A new Wall Street Journal article details some potential issues with Chapter 13 plans and student loans. As most people have either heard or learned, student loans, without any additional efforts, are not discharged in a bankruptcy case, regardless of the chapter of bankruptcy that the person files.
In Chapter 13 bankruptcy filings, most people will defer their payments on the student loans. However, because of the interest rates, these loans continue to grow.
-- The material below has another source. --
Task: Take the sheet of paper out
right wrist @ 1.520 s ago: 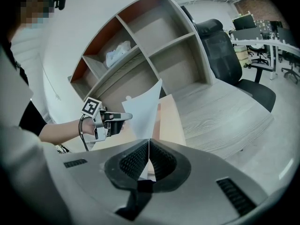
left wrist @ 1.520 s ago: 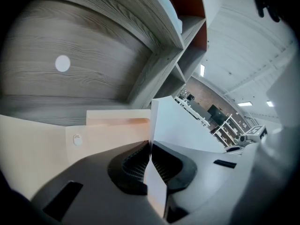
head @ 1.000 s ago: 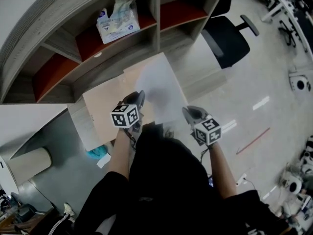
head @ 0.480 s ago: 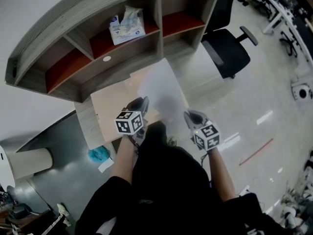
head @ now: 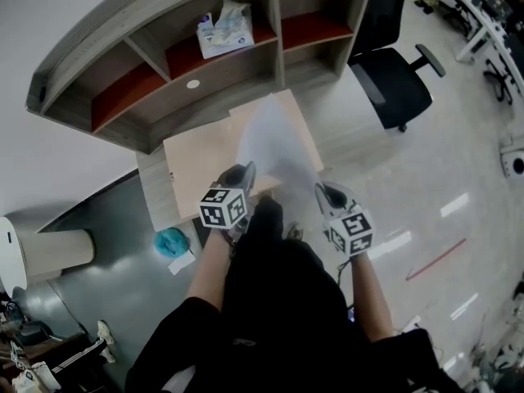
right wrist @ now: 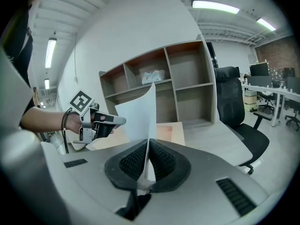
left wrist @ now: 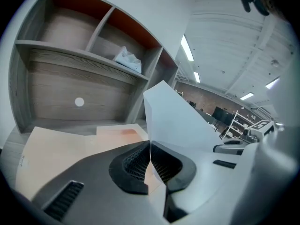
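A white sheet of paper (head: 274, 142) hangs lifted above a tan folder (head: 196, 158) that lies on the desk. My left gripper (head: 243, 173) is shut on the sheet's near left corner, and my right gripper (head: 322, 189) is shut on its near right corner. In the left gripper view the paper (left wrist: 176, 121) stands edge-on, pinched between the ribbed pads (left wrist: 136, 165), with the tan folder (left wrist: 70, 144) below. In the right gripper view the sheet (right wrist: 138, 116) rises from the shut pads (right wrist: 161, 165), and the left gripper (right wrist: 121, 121) grips its far edge.
A wooden shelf unit (head: 164, 84) with red-backed compartments stands behind the desk, with a tissue pack (head: 225, 27) on one shelf. A black office chair (head: 397, 84) stands at the right. A teal object (head: 170, 241) lies on the floor at the left.
Both grippers have risen with the sheet between them. The paper has come up off the tan folder and now stands steeper above it.
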`<action>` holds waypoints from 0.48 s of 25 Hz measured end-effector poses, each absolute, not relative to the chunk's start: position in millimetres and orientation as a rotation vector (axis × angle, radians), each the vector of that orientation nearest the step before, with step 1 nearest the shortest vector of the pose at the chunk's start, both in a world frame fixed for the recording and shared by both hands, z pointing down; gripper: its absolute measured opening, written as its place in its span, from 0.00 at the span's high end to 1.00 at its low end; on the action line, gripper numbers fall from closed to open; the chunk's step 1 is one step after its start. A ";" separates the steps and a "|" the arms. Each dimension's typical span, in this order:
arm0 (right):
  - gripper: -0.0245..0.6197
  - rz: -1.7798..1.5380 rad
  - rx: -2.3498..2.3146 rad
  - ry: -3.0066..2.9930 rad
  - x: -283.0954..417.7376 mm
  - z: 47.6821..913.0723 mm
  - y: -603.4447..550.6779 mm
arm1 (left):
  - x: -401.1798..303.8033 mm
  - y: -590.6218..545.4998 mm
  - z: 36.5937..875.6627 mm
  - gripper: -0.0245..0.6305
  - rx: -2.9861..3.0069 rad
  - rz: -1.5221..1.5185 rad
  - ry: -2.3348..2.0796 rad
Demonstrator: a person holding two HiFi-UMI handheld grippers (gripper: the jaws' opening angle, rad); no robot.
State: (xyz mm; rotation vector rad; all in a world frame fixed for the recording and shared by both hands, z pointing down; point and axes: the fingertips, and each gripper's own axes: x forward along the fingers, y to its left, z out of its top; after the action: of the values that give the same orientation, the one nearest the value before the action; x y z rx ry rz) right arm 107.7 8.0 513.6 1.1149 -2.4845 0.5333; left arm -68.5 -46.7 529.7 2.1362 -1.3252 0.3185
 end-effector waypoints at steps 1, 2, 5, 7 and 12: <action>0.94 0.531 1.124 -2.486 109.0 512.8 9.8 | -68.2 -43.7 527.8 0.89 2.142 0.331 -1.331; 0.94 0.529 1.133 -2.486 109.9 512.4 11.4 | -68.2 -41.0 525.9 0.89 2.148 0.342 -1.337; 0.94 0.512 1.148 -2.488 111.1 511.7 16.5 | -66.0 -34.3 517.4 0.89 2.162 0.347 -1.349; 0.94 0.492 1.161 -2.487 112.4 509.2 17.3 | -61.0 -33.0 510.7 0.89 2.180 0.340 -1.348; 0.94 0.498 1.188 -2.474 111.9 504.8 23.1 | -47.2 -31.2 501.5 0.89 2.231 0.348 -1.320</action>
State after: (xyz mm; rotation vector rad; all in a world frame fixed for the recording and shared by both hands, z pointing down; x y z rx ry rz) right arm 111.9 23.1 504.8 1.1881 -2.4736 0.4979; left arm -47.2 -31.2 501.5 2.2314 -1.3200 0.3480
Here is one quote from the article:
Consider a graduate-degree holder who owes $55,000 on private and federal student loans and can’t afford to pay any so-called nonpriority unsecured debt (which excludes some taxes but includes consumer debt such as credit-card debt and medical bills) during a Chapter 13 case’s repayment period. (Payment percentage rates vary widely, but it isn’t uncommon for a borrower to pay nothing.)
If $45,000 of that borrower’s debt is a federal loan with 6.8% interest, and the borrower didn’t make any payments on those loans, the balance would grow to $60,300 after five years, said Mark Kantrowitz, publisher of Edvisors.com, an education-finance information provider. The remaining $10,000 in private loans, with an interest rate of 10% and capitalization at the end of the bankruptcy—when accrued interest is added to the principal—would grow to $16,000, he said.
That means that even without adding late penalties or collection fees, the borrower’s student-loan balance would have grown to $76,300.
If you have student loans, make sure you know what you are getting into before filing. Be prepared for a higher balance, and higher payments.